Friday, September 22, 2006

Hotline for Corruption Established by Chicago Crime Commission

Friends of ours: Al Capone

For more than 100 years, Chicago has had a reputation as the most corrupt city in America. A city attorney was once quoted as saying: "I wonder frequently if there is anyone in Chicago who really looks after its public affairs." That was said in 1903. this week somebody new will start looking after Chicago's public affairs.

The Chicago Crime Commission is rolling out a public corruption hotline and webpage, where government employees and concerned citizens may report official misconduct and wrongdoing. They may need a stable of operators standing by to take information, if history is any indication.

In the past few years, more than 200 city, county and state government employees and elected officials have been convicted of corruption while on the job. The list includes governors and judges, congressman and state legislators, and enough crooked aldermen to populate half the Chicago City Council.

On Thursday moring, the crime commission unveiled its new hotline phone number and webpage address that commission officials say are intended to ease the burden on the FBI and other staff-strapped federal agencies experiencing "resource limitations."

The hotline is (888) EYEONGOV or (888) 393-6646.

The Web site is

Federal prosecutor Pat Fitzgerald and other law enforcement officials are doing their part to address public corruption, according to the crime commission, but some government employees fear on-the-job retaliation if they try to blow the whistle. So, the new crime commission hotline will promote anonymous reporting of corruption tips and complaints.

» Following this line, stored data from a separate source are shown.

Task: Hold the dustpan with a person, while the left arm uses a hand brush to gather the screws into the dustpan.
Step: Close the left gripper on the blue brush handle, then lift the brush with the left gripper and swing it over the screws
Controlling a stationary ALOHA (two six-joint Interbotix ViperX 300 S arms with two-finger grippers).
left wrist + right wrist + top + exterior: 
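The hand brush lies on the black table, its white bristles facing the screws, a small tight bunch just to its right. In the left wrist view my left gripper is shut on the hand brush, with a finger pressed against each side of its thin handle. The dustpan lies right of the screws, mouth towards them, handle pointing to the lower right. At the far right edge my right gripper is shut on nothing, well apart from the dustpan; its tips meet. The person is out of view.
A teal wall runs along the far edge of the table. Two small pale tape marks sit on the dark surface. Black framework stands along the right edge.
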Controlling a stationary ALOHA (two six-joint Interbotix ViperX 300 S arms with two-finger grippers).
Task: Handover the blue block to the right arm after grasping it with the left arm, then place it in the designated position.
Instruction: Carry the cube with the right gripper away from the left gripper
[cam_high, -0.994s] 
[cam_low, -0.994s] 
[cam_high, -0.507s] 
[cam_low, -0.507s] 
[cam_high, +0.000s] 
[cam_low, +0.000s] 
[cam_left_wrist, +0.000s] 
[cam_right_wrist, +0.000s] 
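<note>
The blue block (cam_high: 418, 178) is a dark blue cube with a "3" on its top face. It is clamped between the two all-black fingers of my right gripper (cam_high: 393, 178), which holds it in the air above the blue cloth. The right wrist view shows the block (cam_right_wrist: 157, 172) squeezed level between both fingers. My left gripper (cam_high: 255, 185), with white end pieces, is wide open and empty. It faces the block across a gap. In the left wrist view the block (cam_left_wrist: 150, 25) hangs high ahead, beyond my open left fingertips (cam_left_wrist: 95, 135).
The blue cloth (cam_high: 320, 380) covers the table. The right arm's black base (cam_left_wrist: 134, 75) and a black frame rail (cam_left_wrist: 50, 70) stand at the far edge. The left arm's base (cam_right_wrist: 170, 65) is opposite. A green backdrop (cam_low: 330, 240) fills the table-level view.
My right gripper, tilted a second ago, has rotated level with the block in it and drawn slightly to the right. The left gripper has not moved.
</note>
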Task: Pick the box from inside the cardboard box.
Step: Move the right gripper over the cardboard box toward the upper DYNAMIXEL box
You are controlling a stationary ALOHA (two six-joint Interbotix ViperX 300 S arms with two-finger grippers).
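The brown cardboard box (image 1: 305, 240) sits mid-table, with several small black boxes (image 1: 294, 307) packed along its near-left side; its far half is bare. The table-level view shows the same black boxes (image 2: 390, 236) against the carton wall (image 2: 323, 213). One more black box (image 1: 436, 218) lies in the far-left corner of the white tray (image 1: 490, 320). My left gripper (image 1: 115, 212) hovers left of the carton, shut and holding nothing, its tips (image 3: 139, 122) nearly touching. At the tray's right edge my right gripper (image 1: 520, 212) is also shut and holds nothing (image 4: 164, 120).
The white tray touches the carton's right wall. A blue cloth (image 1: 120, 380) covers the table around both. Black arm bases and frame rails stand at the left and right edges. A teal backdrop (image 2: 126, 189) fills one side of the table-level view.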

Since the days of notorious Chicago outfit boss Alphonse Capone, crime commission investigators have linked the success of mob rackets to political graft, judicial fixes and payoffs to government workers. The commission hopes its latest crime fighting tool will address the chronic plague of Chicago corruption. Consider that it was 1955, 51-years ago, on the night that Richard J. Daley was first elected mayor that Alderman Paddy Bauler issued his famous declaration, "Chicago ain't ready for reform."